Before adopting Terraform for access controls, consider which system should be your source of truth. You can choose different approaches for different access controls, for example, Terraform for roles and an identity store for groups. Choose the approach that aligns with your organization's governance model, processes, and existing tools.

Approach Description
Data Access Access controls are managed in Data Access and pushed to your data source. Data Access overwrites any changes that are made in the data source. Use this approach when you want centralized governance and audit trails through Collibra.

Data source

Access controls are managed in your data source. Data Access acts only as a reporting and auditing layer. Use this approach when you already manage access controls through tools that are native to your data source and want to avoid duplication.

Terraform (as code)

Access controls are partly or entirely managed in the Terraform code, imported into Data Access, and provisioned to your data source. The elements that are defined in Terraform are locked in the Data Access UI to prevent conflicting manual changes. Use this approach when you want access controls to follow your infrastructure-as-code practices and DevOps workflows.

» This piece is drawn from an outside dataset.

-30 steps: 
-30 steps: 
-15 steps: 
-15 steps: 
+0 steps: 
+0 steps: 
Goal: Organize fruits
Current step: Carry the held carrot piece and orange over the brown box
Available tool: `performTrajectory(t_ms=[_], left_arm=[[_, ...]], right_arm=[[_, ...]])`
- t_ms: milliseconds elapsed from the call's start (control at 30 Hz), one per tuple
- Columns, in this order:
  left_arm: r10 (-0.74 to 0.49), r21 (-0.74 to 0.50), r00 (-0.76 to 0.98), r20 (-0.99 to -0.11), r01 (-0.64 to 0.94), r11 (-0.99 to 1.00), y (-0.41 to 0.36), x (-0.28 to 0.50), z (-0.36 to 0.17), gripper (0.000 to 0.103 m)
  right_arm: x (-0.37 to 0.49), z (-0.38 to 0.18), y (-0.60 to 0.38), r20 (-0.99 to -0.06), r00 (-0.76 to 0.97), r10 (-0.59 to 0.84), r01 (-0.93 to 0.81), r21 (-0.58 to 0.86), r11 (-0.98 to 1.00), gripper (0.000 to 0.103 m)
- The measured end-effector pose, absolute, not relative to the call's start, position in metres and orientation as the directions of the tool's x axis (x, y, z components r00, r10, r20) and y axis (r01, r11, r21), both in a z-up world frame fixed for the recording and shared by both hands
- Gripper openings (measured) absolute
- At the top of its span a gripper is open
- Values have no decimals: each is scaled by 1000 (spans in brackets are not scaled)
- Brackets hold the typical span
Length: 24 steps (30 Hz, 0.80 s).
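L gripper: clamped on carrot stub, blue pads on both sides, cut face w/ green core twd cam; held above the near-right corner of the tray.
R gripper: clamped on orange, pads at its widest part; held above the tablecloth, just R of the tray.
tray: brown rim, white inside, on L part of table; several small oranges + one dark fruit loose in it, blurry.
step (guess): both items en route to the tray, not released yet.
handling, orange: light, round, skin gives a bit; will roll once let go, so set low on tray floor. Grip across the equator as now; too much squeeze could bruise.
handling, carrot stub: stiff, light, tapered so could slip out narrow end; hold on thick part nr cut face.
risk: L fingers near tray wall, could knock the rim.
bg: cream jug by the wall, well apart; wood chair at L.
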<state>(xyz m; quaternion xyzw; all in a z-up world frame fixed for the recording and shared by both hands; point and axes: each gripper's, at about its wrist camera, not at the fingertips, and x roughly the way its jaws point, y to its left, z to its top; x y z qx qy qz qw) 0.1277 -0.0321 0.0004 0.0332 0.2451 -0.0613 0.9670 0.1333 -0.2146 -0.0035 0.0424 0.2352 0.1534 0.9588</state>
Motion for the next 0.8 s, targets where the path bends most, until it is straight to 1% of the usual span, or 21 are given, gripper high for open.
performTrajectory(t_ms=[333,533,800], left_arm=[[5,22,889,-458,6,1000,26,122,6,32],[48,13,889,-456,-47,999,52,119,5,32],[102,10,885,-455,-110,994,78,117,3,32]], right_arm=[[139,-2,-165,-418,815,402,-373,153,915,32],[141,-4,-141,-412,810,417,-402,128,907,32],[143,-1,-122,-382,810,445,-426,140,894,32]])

What you can define as code

When using the Terraform provider, you can define the following elements for your access controls:

  • The name of the access control and its owner.
  • The target data objects and permissions for roles.
  • The affected columns and masking methods for column masks.
  • The target table or view and filter rules for row filters.
  • The beneficiaries, who receive access.

You can also use dynamic rules to define the What and Who components.

UI locking

The elements that you define for an access control in Terraform are locked and cannot be edited in the Data Access UI. For example, if you define the data objects for a role in your Terraform code, they become read-only in the Data Access UI, so users cannot edit them in the UI. If any structural changes are required, they must be pushed through your code repository.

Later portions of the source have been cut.